Quality Unit (QU) — Final Quality Authority. Independent oversight and regulatory decision-making authority, including approval/rejection of components, in-process materials, labels, and finished dietary supplements.
Quality Control (QC) — Control Framework. A controlled body of rules: acceptance criteria, specifications, release rules, and decision logic used to evaluate conformance. QC is not an organizational department and does not perform work; it defines requirements against which work is evaluated.
Quality Management System (QMS) — Governance Framework. The system-level governance model (process structure, oversight mechanisms, escalation pathways, and effectiveness monitoring). QMS is not an organizational department; it is the governance framework under which quality processes operate.
Quality Assurance (QA) — System Administration & Execution. QA administers, operates, and maintains the quality system processes and controlled documentation under QU authority and QMS governance. QA does not define product acceptance criteria and does not hold final disposition/release authority.
Quality Control Operations (QCO) — QU Decision Authority Applied. “QCO” is the operational designation of QU decision authority in execution, including final disposition, release decisions, escalation outcomes, and non-delegable approvals.

Architecture Principle: The QU applies final quality authority through two controlled frameworks: QC (acceptance criteria/specifications/release rules) and QMS (governance/process structure/effectiveness oversight). Neither QC nor QMS is an organizational department; they are controlled system frameworks.

Operations execute GMP activities under controlled procedures.
QA executes/administers the quality system processes under QU authority (events, investigations, CAPA, change management, audits, training/qualification).
QA does not execute GMP manufacturing, packaging, warehousing, or sanitation operations.
Final, non-delegable quality decision authority is retained by the QU (applied operationally as QCO).

In addition, QMS governance includes (at a minimum) enterprise controls for:

Supplier qualification governance and approved supplier oversight
Material status control governance (quarantine / released / rejected)
Records management and data integrity controls (including Part 11 where applicable)
System effectiveness oversight (deviations, CAPA, change control, audits, training/qualification)

This authority model is definitive. No procedure, specification, work instruction, training material, or business process document may redefine, dilute, or conflict with the roles, authorities, or decision boundaries established in this section. Any proposed change to this model requires approval under QU authority through formal QMS change control.
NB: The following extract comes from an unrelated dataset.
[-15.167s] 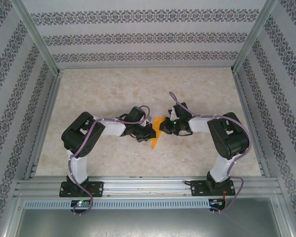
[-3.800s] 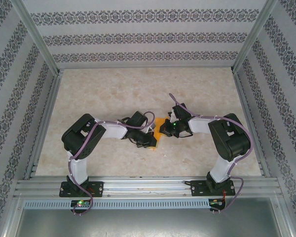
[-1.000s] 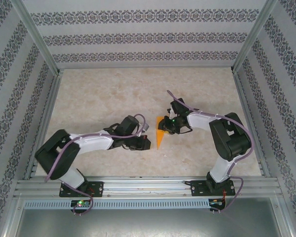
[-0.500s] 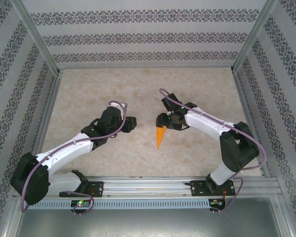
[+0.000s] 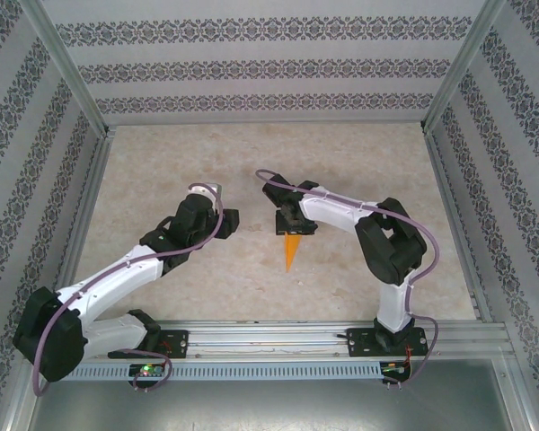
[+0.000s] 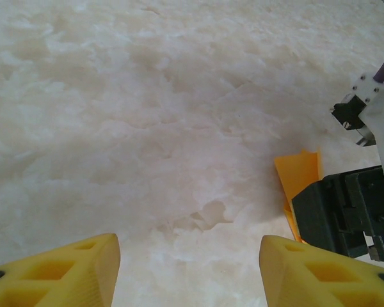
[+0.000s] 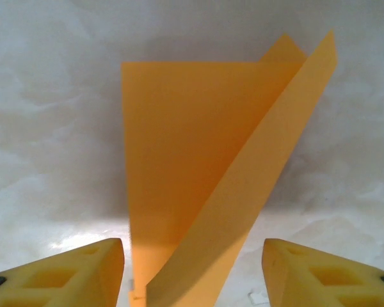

5. Management Accountability

Senior Management is accountable for providing the leadership, resources, and support necessary to implement, maintain, and continuously improve the effectiveness of the QMS.

Management retains ultimate accountability for:

Ensuring the independence and authority of the Quality Unit
Providing adequate resources for quality and compliance
Reviewing QMS performance and effectiveness
Promoting a culture of quality and data integrity

6. Scope, Boundaries, and Inheritance

This Charter applies enterprise-wide to all activities that may impact product quality, regulatory compliance, or data integrity.

All QMS documents, processes, and records shall inherit authority and intent from this Charter. No lower-level document may contradict or override the principles established herein.

Detailed governance rules, system requirements, procedures, work instructions, and records are defined in subordinate QMS documents and controlled systems of record.

7. Approval

This Quality Charter is approved by Executive Leadership and the Head of the Quality Unit and is reviewed periodically to ensure continued suitability, effectiveness, and alignment with regulatory expectations.

Note: Any change to QU authority, independence, or the QC/QMS/QA execution boundary defined in Section 4 requires formal QMS change control and documented approval under QU authority.